Publié le par Benoît Florence

Tribune du journal Viroflay d'Avril-Mai 2019

La crise sociale qui perdure depuis novembre intervient dans un contexte de profondes transformations du monde : changement climatique provoquant catastrophes naturelles à répétition et migrations, pression financière et sociale des marchés, modification des grands équilibres stratégiques mondiaux, baisse de l’influence de la France dans le monde. Tout ceci exacerbe une inquiétude dans la vie quotidienne face à des problèmes concrets : pouvoir d’achat, coût de l’énergie, disparition d’emplois, précarisation du travail même pour les diplômés, éloignement et/ou numérisation des services, sentiment d’injustice fiscale et sociale …

Tant de changements simultanés suscitent l’angoisse et la tentation du repli sur soi et du protectionnisme. Mais c’est au contraire grâce à une coopération accrue avec les autres pays européens que la France pourra faire face aux grands défis de notre temps.
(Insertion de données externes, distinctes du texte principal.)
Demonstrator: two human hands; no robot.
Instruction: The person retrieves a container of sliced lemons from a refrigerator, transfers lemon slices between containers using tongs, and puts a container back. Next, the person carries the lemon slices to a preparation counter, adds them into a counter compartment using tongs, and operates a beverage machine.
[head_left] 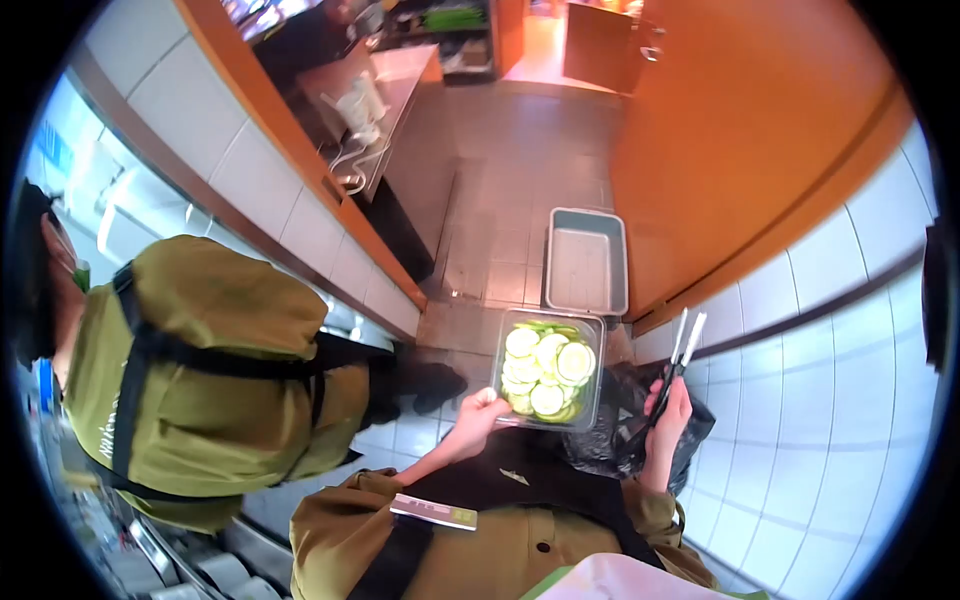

L’Europe doit remettre en cause la logique néo-libérale qui menace notre modèle social. Les enjeux de transition énergétique, de préservation de nos démocraties, de sécurité doivent être portés au niveau européen. Au lieu d’accroître la concurrence entre Etats européens, il faut des coopérations pour peser dans le monde. Il faut créer d’autres Airbus ou Ariane espace, des pôles d’expertise dans les nouvelles technologies, les nouvelles formes de commerce, l’agro-alimentaire, le numérique, les énergies renouvelables... Un SMIC européen et l’harmonisation fiscale entre Etats européens sont nécessaires pour éviter la course mortifère au moins disant. L’impôt sur les sociétés devrait être unifié. Un ISF européen assorti d’exonérations de certains investissements directs pourrait inciter les plus riches à investir sur des projets européens, stimulant l’innovation et l’émergence d’activités qui dynamiseraient les territoires en pleine mutation. L’Europe, s’appuyant sur la solidarité des pays qui la composent, serait ainsi mieux au service de ses peuples et assurerait mieux leur protection dans le nouvel équilibre mondial.

L’enjeu des élections du 26 mai est donc de faire mieux en Europe, sans oublier que l’acquis essentiel de l’Europe c’est d’abord la paix, comme nous le vivons dans nos rencontres avec Hassloch ou encore les échanges Erasmus, qu’il faudrait développer pour tous les jeunes.